Apple may acquire Peloton to boost healthcare plans
Apple may acquire Peloton to boost healthcare plans

According to Wedbush Securities, the acquisition of Peloton could be a major strategic move for Apple.

The acquisition could help boost the iPhone maker's transition into the health and fitness market.

During the pandemic, sales of Peloton bikes and treadmills have skyrocketed as people stay indoors. But demand slowed after the lockdown was lifted.

The company has faced a number of other challenges that have sent its stock price down in recent months.

Peloton was reportedly a takeover target after it halted production of bikes and treadmills due to waning consumer interest.

While the main concern is a potential Amazon takeover of the company, analysts have provided reasons for Apple's interest in acquiring the company.

In a note to investors, analysts Daniel Ives and John Katsingris write that Apple could easily be a potential buyer for the fitness company.

The Peloton acquisition could be a major strategic move for iPhone, motivating the company to aggressively pursue health and fitness initiatives in the coming years.

"Apple's acquisition of Peloton is both offensive and defensive, with 2.8 million paid subscriptions and the ability to maintain a competitive advantage," the report said.

Defensively, the acquisition of Amazon or Nike would give the two companies a place in the living rooms of consumers around the world, with huge potential for service sales.

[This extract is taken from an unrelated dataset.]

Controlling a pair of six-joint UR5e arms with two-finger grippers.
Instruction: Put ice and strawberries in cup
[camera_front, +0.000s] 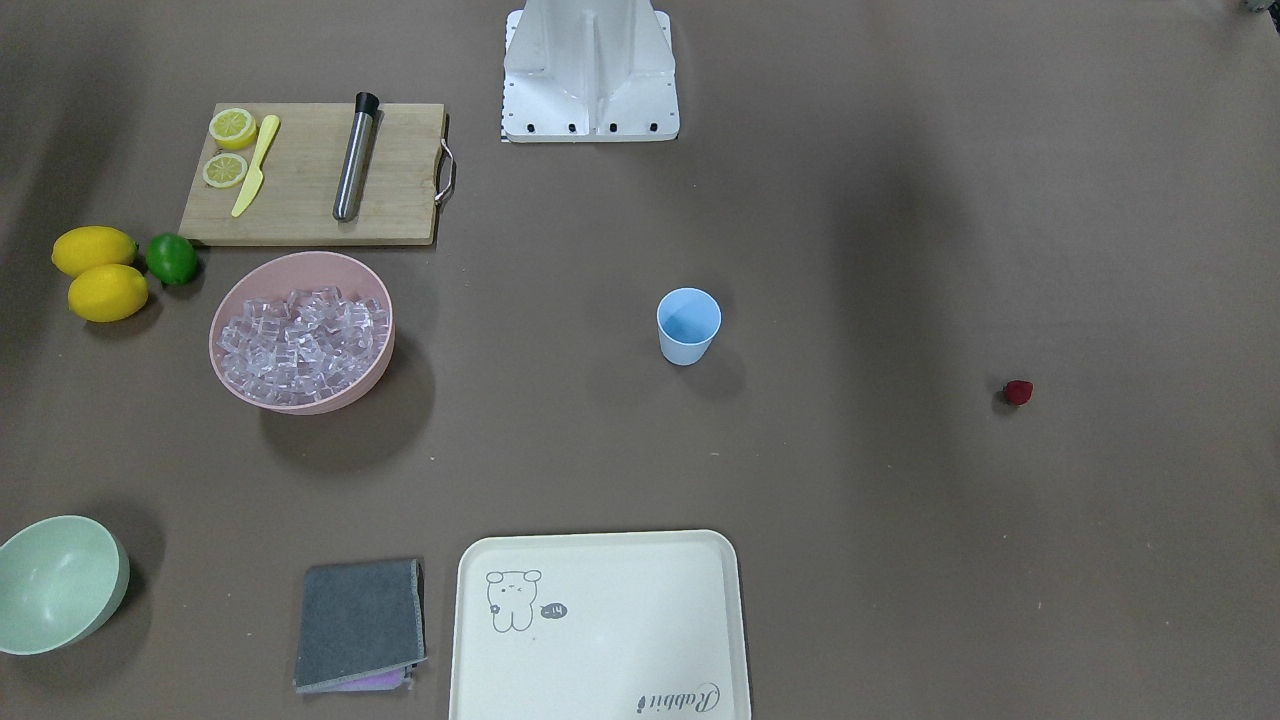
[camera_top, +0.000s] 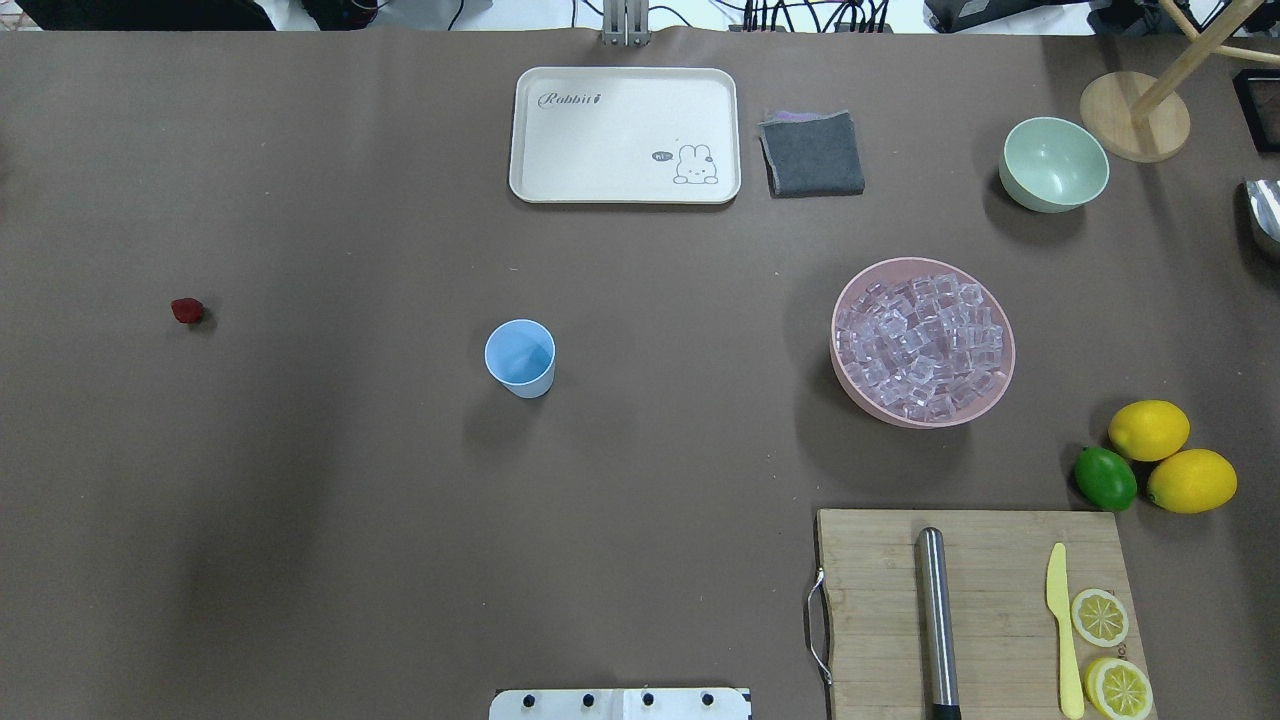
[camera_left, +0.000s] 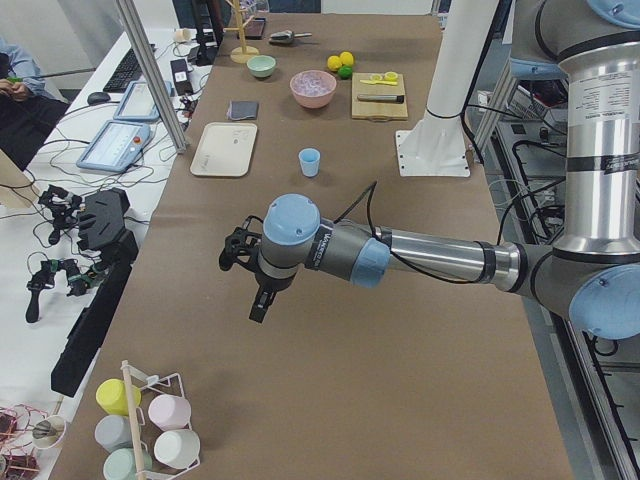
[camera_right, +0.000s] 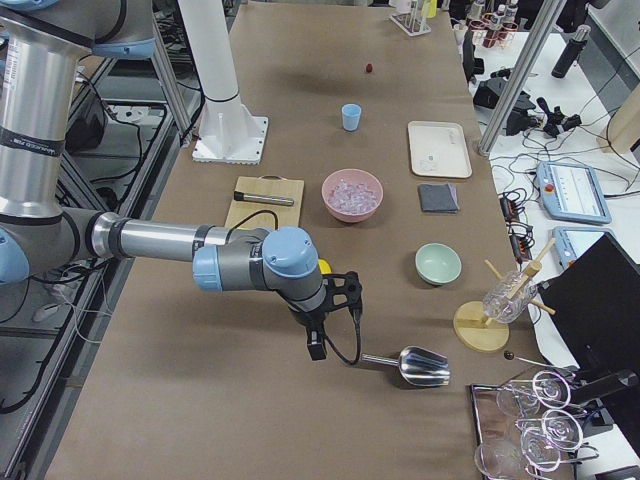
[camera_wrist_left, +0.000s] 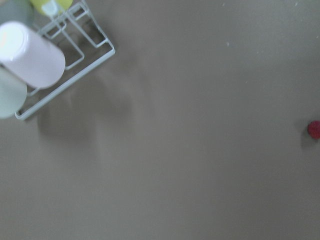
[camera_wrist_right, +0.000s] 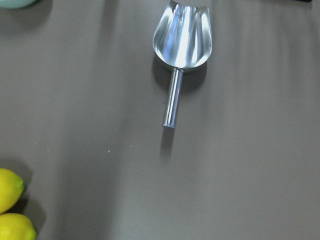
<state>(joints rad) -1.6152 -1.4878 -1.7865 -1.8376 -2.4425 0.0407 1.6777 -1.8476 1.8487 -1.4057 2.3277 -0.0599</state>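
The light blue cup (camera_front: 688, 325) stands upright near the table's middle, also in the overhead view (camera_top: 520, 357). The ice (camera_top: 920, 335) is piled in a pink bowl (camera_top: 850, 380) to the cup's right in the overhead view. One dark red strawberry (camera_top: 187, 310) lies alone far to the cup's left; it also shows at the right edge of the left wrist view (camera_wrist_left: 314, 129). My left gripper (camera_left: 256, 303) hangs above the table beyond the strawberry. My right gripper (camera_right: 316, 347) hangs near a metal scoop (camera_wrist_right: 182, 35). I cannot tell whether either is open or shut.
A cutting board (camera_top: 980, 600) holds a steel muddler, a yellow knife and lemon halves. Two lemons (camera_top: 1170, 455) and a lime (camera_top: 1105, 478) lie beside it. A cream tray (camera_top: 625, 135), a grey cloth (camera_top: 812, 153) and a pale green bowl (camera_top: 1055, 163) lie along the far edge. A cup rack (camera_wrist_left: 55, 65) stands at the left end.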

Apple's acquisition of Peloton represents both offense and defense

For Apple, the acquisition could pose a risk to the healthcare business model and future efforts.

As an abusive purchase, Apple could use its fitness strategy and Apple Watch to take advantage of Peloton's services and dramatically increase health plans, an area in which the company operates.

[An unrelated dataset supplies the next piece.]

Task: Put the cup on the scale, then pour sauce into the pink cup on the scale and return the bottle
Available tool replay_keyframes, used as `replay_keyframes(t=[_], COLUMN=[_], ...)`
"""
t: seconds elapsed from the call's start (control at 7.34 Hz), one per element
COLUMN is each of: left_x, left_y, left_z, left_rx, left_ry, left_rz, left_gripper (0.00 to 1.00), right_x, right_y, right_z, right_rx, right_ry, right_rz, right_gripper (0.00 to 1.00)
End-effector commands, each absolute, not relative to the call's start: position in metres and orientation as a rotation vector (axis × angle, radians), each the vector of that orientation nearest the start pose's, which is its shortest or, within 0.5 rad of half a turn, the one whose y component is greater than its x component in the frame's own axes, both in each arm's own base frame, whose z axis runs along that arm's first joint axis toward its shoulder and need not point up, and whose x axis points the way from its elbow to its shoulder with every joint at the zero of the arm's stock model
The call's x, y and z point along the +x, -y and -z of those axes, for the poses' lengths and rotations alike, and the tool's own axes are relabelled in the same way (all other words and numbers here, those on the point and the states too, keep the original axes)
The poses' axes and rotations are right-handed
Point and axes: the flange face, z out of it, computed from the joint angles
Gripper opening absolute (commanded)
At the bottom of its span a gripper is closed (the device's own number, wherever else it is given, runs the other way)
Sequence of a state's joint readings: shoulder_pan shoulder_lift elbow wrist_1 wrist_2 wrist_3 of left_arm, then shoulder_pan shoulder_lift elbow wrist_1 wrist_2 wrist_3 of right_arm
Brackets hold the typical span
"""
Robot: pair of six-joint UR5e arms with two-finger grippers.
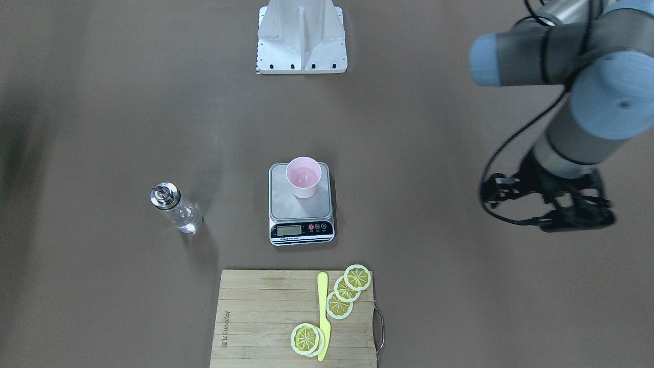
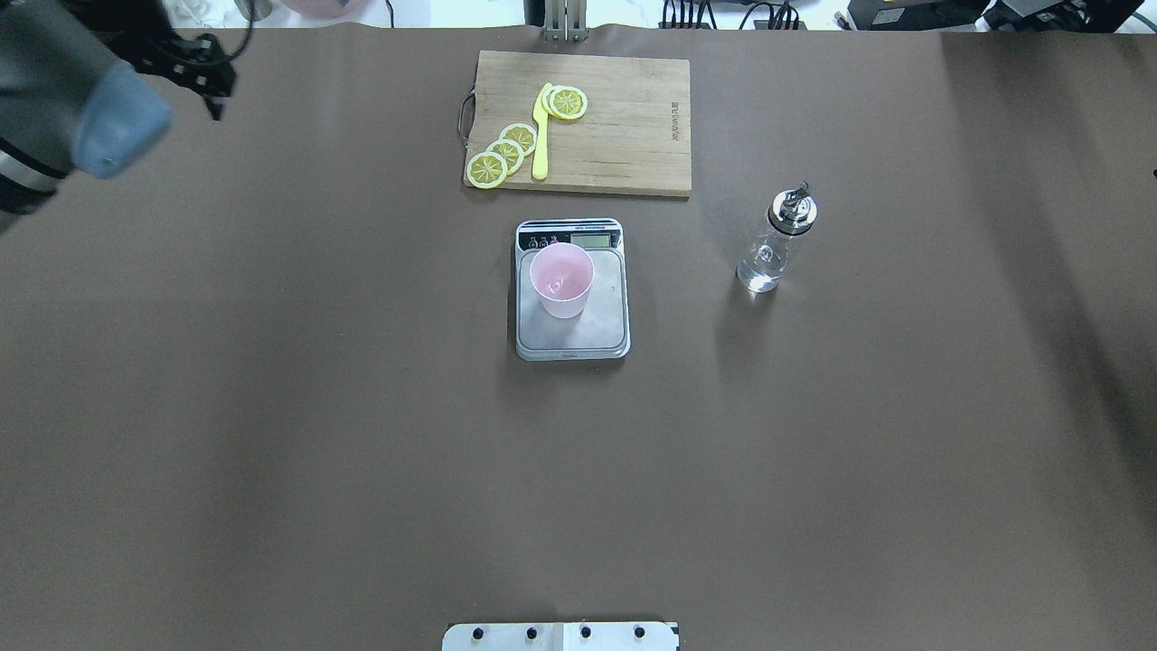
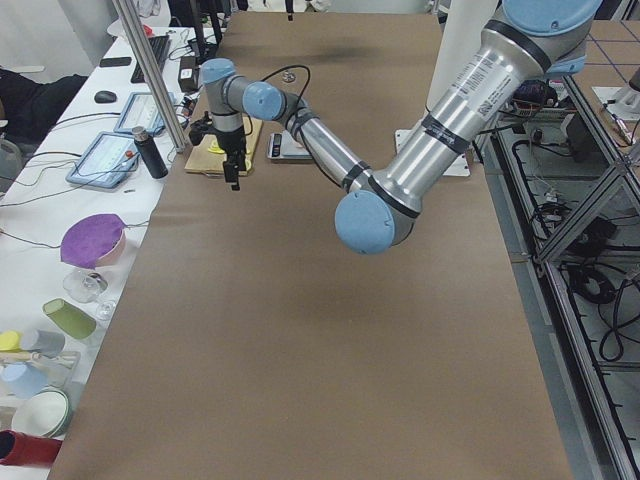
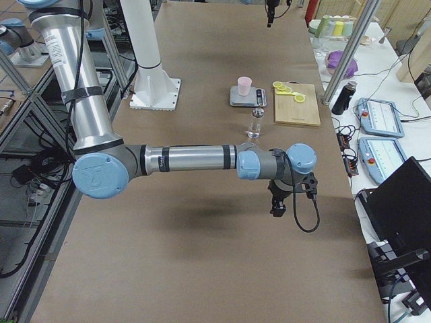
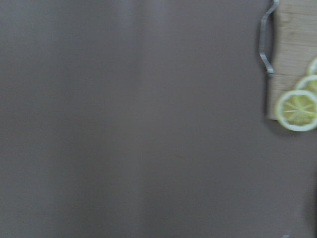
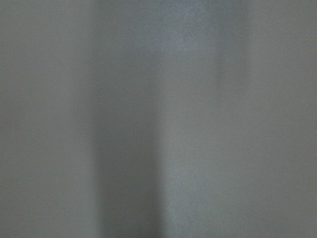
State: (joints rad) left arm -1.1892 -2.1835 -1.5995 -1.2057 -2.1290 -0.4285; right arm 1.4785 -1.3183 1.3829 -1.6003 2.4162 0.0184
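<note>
Since the cup (image 2: 561, 278) already stands upright on the scale (image 2: 597, 330), toward its 12 o'clock end (12 being straight away from the robot), the pour looks like the step in hand, though I cannot tell whether any sauce is in the cup yet. That move turns on the bottle (image 2: 776, 246). It stands upright on the bench (image 2: 362, 407) at about 3 o'clock from the scale and well apart from it, long axis vertical, chrome cap on top, with some clear sauce (image 2: 759, 273) low in the glass. The right gripper (image 4: 277, 205) hangs over the bench farther out on that same side, so the bottle lies at roughly 9 o'clock from it. It shows only in the side view, and I cannot tell whether it is open or closed. The left gripper (image 3: 232, 176) is far off at about 10 o'clock from the scale, with scale and cup between it and the bottle. It holds nothing I can see and is too blurred to read. The right arm is the nearer by my reckoning.
</note>
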Motion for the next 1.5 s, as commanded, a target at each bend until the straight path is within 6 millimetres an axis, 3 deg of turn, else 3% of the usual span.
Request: replay_keyframes(t=[0.0,0.14,0.27,0.41,0.54,0.95,1.36], left_x=[0.025,-0.007,-0.026,-0.026,-0.025,-0.047,-0.052], left_y=[0.654,0.63,0.617,0.613,0.594,0.564,0.558], left_z=[-0.439,-0.496,-0.537,-0.552,-0.584,-0.616,-0.617], left_rx=[0.044,0.099,0.093,0.055,0.005,-0.052,-0.055], left_ry=[-0.598,-0.605,-0.599,-0.621,-0.652,-0.77,-0.794], left_rz=[0.025,-0.023,-0.027,-0.011,0.002,0.069,0.085], left_gripper=[0.98,0.98,0.98,0.98,0.98,0.98,0.98], right_x=[0.011,0.014,0.022,0.024,0.029,0.037,0.045], right_y=[0.6,0.602,0.602,0.6,0.591,0.584,0.578], right_z=[-0.614,-0.614,-0.615,-0.617,-0.624,-0.632,-0.635], right_rx=[0.015,0.021,0.025,0.024,0.017,0.007,0.009], right_ry=[0.842,0.798,0.783,0.788,0.796,0.807,0.822], right_rz=[0.135,0.136,0.125,0.121,0.11,0.088,0.072], right_gripper=[1.0,1.0,1.0,1.0,1.0,1.0,1.0])
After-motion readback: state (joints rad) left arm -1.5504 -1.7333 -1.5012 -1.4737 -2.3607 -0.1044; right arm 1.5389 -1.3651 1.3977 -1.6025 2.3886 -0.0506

Wedbush's memo indicates that Apple does not appear to be a clear candidate to acquire Peloton. In fact, the company has largely avoided any major acquisitions other than its 2014 acquisition of Beats. But that's still possible.

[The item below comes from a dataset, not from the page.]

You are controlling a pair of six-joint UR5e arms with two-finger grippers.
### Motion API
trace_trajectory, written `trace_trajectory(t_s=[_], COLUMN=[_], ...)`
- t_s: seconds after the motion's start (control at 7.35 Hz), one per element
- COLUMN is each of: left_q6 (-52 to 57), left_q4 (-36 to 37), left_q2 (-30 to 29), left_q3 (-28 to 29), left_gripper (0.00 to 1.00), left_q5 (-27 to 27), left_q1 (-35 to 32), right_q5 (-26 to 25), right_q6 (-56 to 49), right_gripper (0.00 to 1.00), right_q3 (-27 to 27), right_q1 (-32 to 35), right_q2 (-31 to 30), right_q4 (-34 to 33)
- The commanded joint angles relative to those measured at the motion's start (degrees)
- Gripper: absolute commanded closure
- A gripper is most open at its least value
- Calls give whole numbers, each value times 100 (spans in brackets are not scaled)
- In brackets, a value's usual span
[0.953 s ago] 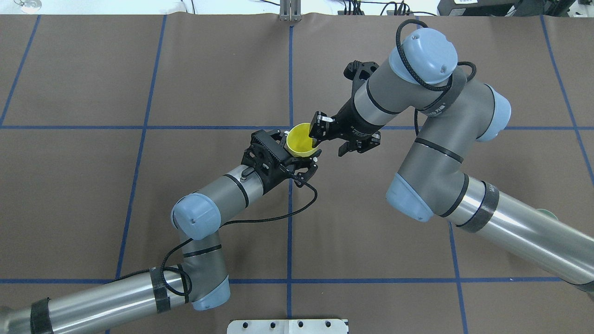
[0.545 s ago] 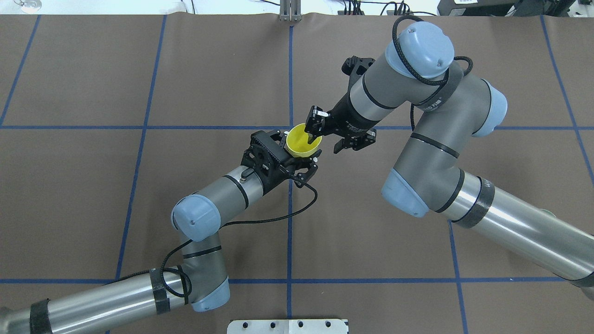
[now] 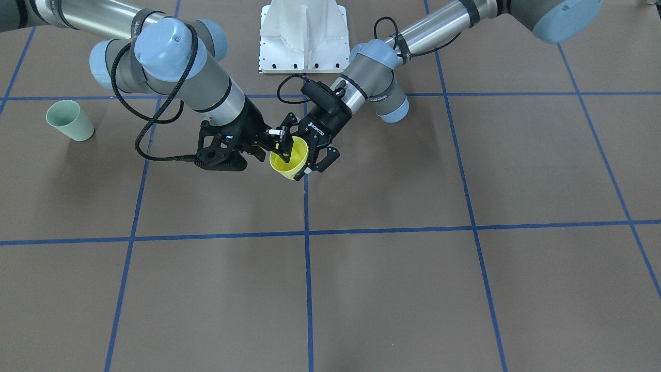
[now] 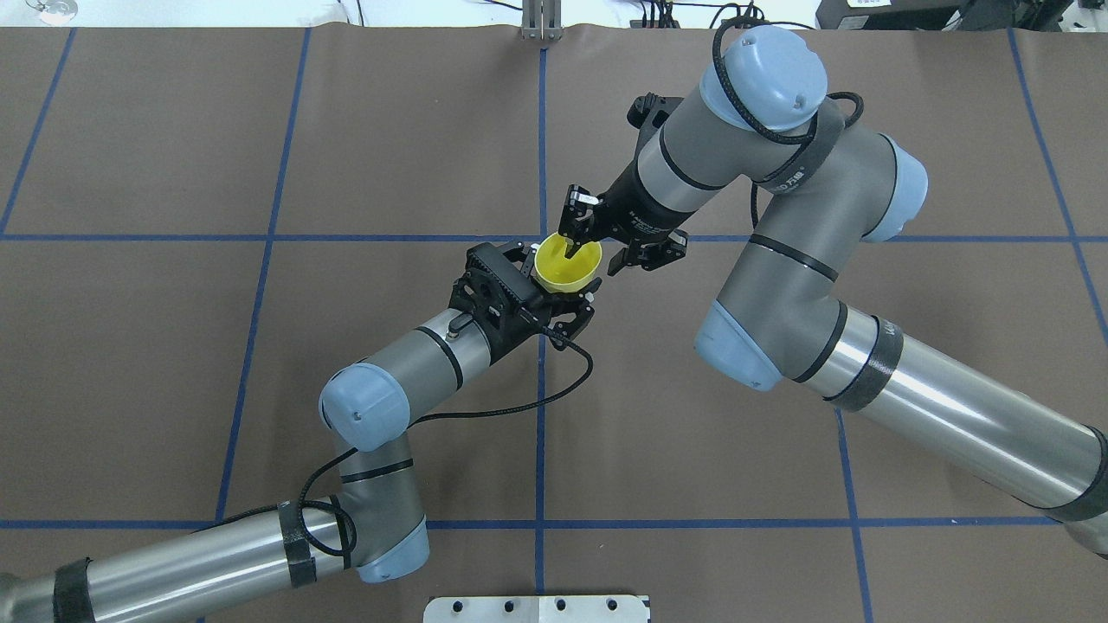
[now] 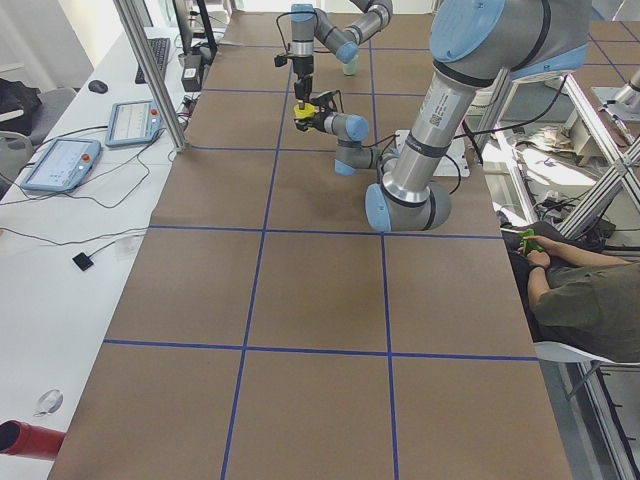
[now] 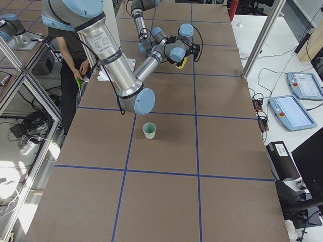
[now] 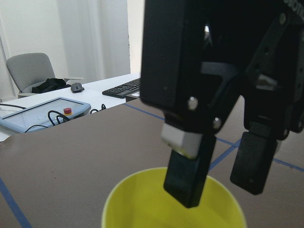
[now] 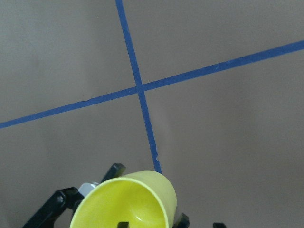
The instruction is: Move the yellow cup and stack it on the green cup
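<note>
The yellow cup [image 4: 567, 266] is held above the table's middle, tilted, in my left gripper [image 4: 561, 284], which is shut on its lower wall. My right gripper [image 4: 595, 254] is open and straddles the cup's rim, with one finger inside the cup and one outside. The left wrist view shows the yellow cup [image 7: 142, 204] with the right gripper's fingers [image 7: 187, 183] over it. The right wrist view shows the yellow cup [image 8: 128, 202] from above. The green cup [image 3: 69, 120] stands upright on the table on my right side, also seen in the exterior right view [image 6: 149, 130]. My right arm hides it in the overhead view.
A white mounting plate [image 3: 302, 36] sits at the robot's base. Blue tape lines [image 4: 541, 415] grid the brown table cover. A side bench with tablets [image 5: 60, 162] and a keyboard runs along the far edge. A seated operator [image 5: 580, 300] is beside the robot.
My right arm has moved left toward the yellow cup, and one of its fingers now reaches inside the rim. My left gripper and the cup have stayed in place.
</note>
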Motion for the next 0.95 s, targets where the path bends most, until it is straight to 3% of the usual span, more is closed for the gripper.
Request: trace_trajectory(t_s=[0.0, 0.41, 0.82], left_q6=[31, 40, 31], left_q4=[-1, -1, -1], left_q2=[0, 44, 18], left_q3=[-14, -14, -32], left_gripper=[53, 53, 53], left_q5=[0, 0, 0], left_q1=[0, 0, 18], right_q5=[46, 231, 223], right_q6=[59, 59, 50], right_gripper=[55, 64, 63], right_q3=[-26, -9, -9], right_q1=[33, 157, 157], right_q2=[40, 31, -21], right_q4=[7, 16, 25])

It is expected to sell for between $12 billion and $15 billion. Seems like a huge licensing fee to pay to Apple. And that's despite the fact that it has more than $200 billion in cash on hand.

Analysts conclude that Peloton represents a unique asset that fits within Apple's consumer ecosystem. This led them to believe that the company could be a true exhibitor of these assets.

The analyst added that the company could be forced into the deal if Amazon, Nike or Disney aggressively sought Peloton to thwart it in a defensive strategic move.